Enquanto celebrava, pedia que cada indivíduo acendesse sua vela e circundasse o corpo do indivíduo ao lado (ou em qualquer posição) com o objeto aceso. Certamente alguns gritos foram ouvidos, pois o derretimento das velas fazia-as pingar sobre a pele do outro. 

Após a passagem por todos, ao som de batuques que mais lembravam os do candomblé ou da umbanda, pedi que pusessem seus corpos deitados em círculo com as respectivas velas aos seus pés.

A cada um foi pedido que desenvolvesse, passo a passo, cada um dos cinco sentidos físicos na análise dos corpos em questão. Visão de todo o corpo do outro, audição de todo o corpo alheio, olfato de cada parte do corpo alheio, e, por último, tato, utilizando-se de todo o próprio corpo sobre o corpo alheio, e paladar, levando a língua até qualquer parte. Um detalhe: todos continuaram vestidos durante esta primeira etapa. Eu dizia:

- Todos estão livres para sentir o corpo do outro e o próprio corpo como nunca sentiram. Antes nos era permitido olhar de relance para o conhecido ou para o desconhecido. Nossa visão, apenas um dos nossos sentidos físicos, era a única permitida nesta sociedade moralmente enquadrada. Permitida entre aspas porque temida. Com a possibilidade de muitas reações adversas, treinados e acostumados a reagir diante de toda e qualquer insinuação sexual, nos distanciamos cada vez mais. Por isso, somos a única espécie que aprendeu a elaborar, a falsear, a introjetar e a projetar perversões que vão muito além da sexualidade mas que começam no instinto animal domesticado. Precisamos superar estas dificuldades de relacionamento para que possamos promover revoluções concretas.
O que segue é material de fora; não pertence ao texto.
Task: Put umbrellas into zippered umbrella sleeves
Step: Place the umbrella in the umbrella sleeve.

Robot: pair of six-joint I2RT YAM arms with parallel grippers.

É claro que muita gente boa se empolgou. Para desespero do meu ex, que estava presente e era aluno da Psicologia, mas que temia, logo no início do nosso relacionamento, que eu descambasse para a poligamia, para a orgia ou algo do gênero na sua cara. Alguns tiraram partes da roupa alegando "furor uterino", "calor", "quentura"... outros, da ala dos voyeures, decidiram se envolver também. Muita gente boa acabou arrumando uma pegação ali depois da oficina, outros fortaleceram seus próprios amores e suas próprias paixões em desenrolos memoráveis.

Na segunda etapa da oficina, foi sugerido que cada indivíduo dissesse e mostrasse abertamente ao grupo qual parte do seu próprio corpo (e qual a parte do corpo do outro) lhe trazia mais felicidade. E qual, em mesma proporção, lhe trazia mais angústia e desespero. O sujeito ainda deveria explicar por quê. Lembro-me de revelações incríveis, de relatos muito loucos, de pessoas completamente excitadas, confessando coisas impressionantes.

A oficina foi feita sem planejamento algum. Confesso que só pedi aos organizadores as velas, até mesmo o batuque foi improvisado. Não tinha a menor ideia do que seria feito. Lembrei-me do livro "A Profecia Celestina", uma espécie de literatura da Nova Era do psicólogo americano James Redfield (ed. Objetiva), que trata de supostas visões reveladas ao próprio por uma passagem de sua vida pelo território dos incas no Peru, da somaterapia de Roberto Freire, da única matéria fixada em minha cabeça após tantos anos de estudo da Física no ensino fundamental e no ensino médio, da ideologia libertária e de muitas vivências que tive como homossexual assumido na sociedade brasileira. 

Tem coisas que acontecem na nossa vida, de razões muito além da nossa própria capacidade científica de discernimento, que misturam, com requintes de surrealismo, simplicidade e boas intenções, os temperos dos processos revolucionários semeados pelos ingênuos libertários. Que de "ingênuos", talvez, não tenham nada.